SOURCE DATA Start Marker

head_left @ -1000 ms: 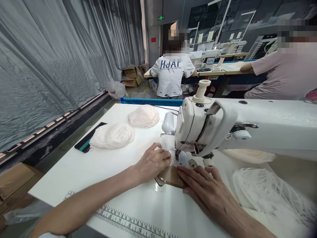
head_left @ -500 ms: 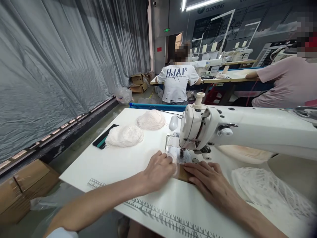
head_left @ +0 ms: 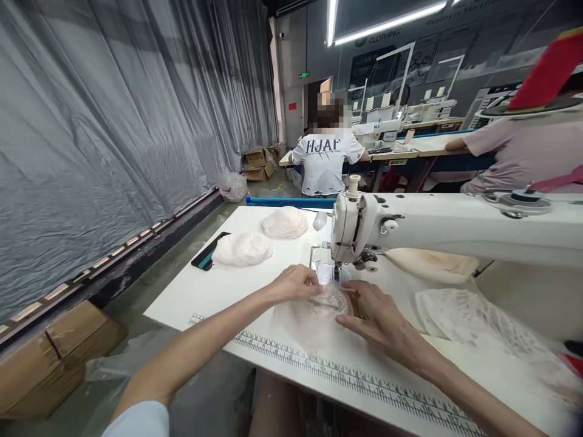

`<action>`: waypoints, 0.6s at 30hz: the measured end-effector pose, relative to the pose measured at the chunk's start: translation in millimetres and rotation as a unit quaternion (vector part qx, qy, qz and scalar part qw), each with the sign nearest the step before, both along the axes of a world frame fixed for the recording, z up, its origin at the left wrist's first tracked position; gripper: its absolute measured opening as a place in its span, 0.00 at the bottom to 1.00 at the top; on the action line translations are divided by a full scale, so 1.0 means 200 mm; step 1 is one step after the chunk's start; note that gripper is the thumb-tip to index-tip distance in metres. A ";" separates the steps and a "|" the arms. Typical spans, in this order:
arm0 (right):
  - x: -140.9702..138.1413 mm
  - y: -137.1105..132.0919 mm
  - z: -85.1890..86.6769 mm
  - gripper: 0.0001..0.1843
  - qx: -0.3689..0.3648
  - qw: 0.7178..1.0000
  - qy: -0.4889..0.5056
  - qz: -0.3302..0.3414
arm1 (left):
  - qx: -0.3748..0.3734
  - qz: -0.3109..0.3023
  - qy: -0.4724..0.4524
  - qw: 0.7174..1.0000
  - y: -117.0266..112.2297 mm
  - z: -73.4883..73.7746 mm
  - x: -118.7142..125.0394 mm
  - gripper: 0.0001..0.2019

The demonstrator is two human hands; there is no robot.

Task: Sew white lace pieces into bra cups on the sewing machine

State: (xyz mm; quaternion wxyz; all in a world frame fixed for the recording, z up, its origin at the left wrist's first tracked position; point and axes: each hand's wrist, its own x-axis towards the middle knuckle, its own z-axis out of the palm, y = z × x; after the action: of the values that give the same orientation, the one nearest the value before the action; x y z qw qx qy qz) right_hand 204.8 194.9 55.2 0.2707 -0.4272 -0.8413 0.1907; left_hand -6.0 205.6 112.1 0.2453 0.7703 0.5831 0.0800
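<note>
Just in front of the sewing machine's needle and presser foot (head_left: 336,273), a sheer white lace piece (head_left: 325,300) with a scalloped edge lies on the table. My left hand (head_left: 296,283) pinches its upper left part, fingers closed. On the right, my right hand (head_left: 376,312) lies with thumb and fingers spread, the thumb touching the lace's edge. A brown flat piece (head_left: 357,303) shows partly beneath that hand; the rest is hidden. The white sewing machine (head_left: 437,221) reaches in from the right above both hands.
Two stacks of pale lace pieces, a white stack (head_left: 243,249) and a pinkish stack (head_left: 285,223), sit at the back left. More white lace (head_left: 469,309) lies right. A printed ruler (head_left: 314,367) runs along the front edge. Two people sit ahead; a cardboard box (head_left: 54,358) stands left.
The lace piece now lies more spread out in front of the presser foot. My left hand has shifted up slightly, and my right thumb has spread away from the fingers. The view has tilted up.
</note>
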 end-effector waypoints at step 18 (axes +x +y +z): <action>-0.10 -0.10 -0.07 0.11 -0.092 0.990 0.109 -0.019 | 0.004 0.018 -0.099 0.995 -0.16 -0.12 0.11 0.09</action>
State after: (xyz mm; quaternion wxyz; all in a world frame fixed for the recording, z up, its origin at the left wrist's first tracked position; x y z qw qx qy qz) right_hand 185.6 174.3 41.9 0.3241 -0.4432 -0.7770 0.3078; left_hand 15.9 174.0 88.4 0.2972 0.7491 0.5694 0.1620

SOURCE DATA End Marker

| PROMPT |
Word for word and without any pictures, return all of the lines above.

| ANSWER SPACE |
head_left @ -1000 ms: 
head_left @ -500 ms: 
head_left @ +0 ms: 

`<action>`: waypoints, 0.6s at 30hz: the measured end-effector pose, relative to the pose measured at the chunk's start: translation in millimetres and rotation as a unit quaternion (vector part qx, qy, qz and scalar part qw), each with the sign nearest the step before, both along the axes of a world frame fixed for the recording, z up, its origin at the left wrist's first tracked position; gripper: its absolute measured opening as a place in its span, 0.00 at the bottom to 1.00 at the top; on the action line translations are divided by a full scale, so 1.0 means 200 mm; step 1 is one step after the chunk's start; note that gripper is the thumb-tip to index-tip distance in metres. A ";" separates the steps and a "|" the arms. Typical spans, in this order:
arm0 (right):
  - x: -140.9702..138.1413 mm
  - y: -137.1105..132.0919 mm
  - z: -85.1890..86.6769 mm
  - gripper: 0.0001..0.1843
  - qx: -0.3689..0.3648
  - qw: 0.7178..1.0000
  - qy: -0.4889..0.5056
  - qz: -0.3302..0.3414
arm1 (left):
  - qx: -0.3748..0.3734
  - qz: -0.3109..0.3023
  - qy: -0.4724..0.4524
  - qw: 0.7174..1.0000
  - y: -117.0266..112.2297 mm
  - z: -73.4883..73.7746 mm
  - x: -118.7142..125.0394 mm
  - gripper: 0.0001..0.2019

The demonstrator is two human hands; there is no robot.

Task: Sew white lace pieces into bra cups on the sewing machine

State: (xyz mm; quaternion wxyz; all in a world frame fixed for the recording, z up, its origin at the left wrist's first tracked position; point and axes: each hand's wrist, its own x-axis towards the middle knuckle, its own z-axis out of the palm, y = z × x; after the action: of the values that give the same orientation, the one nearest the value before the action; x y z qw qx qy qz) right_hand 204.8 194.9 55.2 0.2707 -0.4272 -0.8413 0.1907; left_hand -6.0 205.6 112.1 0.2453 0.7703 0.5831 0.0800
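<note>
Just in front of the sewing machine's needle and presser foot (head_left: 336,273), a sheer white lace piece (head_left: 325,300) with a scalloped edge lies on the table. My left hand (head_left: 296,283) pinches its upper left part, fingers closed. On the right, my right hand (head_left: 376,312) lies with thumb and fingers spread, the thumb touching the lace's edge. A brown flat piece (head_left: 357,303) shows partly beneath that hand; the rest is hidden. The white sewing machine (head_left: 437,221) reaches in from the right above both hands.
Two stacks of pale lace pieces, a white stack (head_left: 243,249) and a pinkish stack (head_left: 285,223), sit at the back left. More white lace (head_left: 469,309) lies right. A printed ruler (head_left: 314,367) runs along the front edge. Two people sit ahead; a cardboard box (head_left: 54,358) stands left.
The lace piece now lies more spread out in front of the presser foot. My left hand has shifted up slightly, and my right thumb has spread away from the fingers. The view has tilted up.
</note>
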 end-effector waypoints at step 18 (axes +x +y +z): <action>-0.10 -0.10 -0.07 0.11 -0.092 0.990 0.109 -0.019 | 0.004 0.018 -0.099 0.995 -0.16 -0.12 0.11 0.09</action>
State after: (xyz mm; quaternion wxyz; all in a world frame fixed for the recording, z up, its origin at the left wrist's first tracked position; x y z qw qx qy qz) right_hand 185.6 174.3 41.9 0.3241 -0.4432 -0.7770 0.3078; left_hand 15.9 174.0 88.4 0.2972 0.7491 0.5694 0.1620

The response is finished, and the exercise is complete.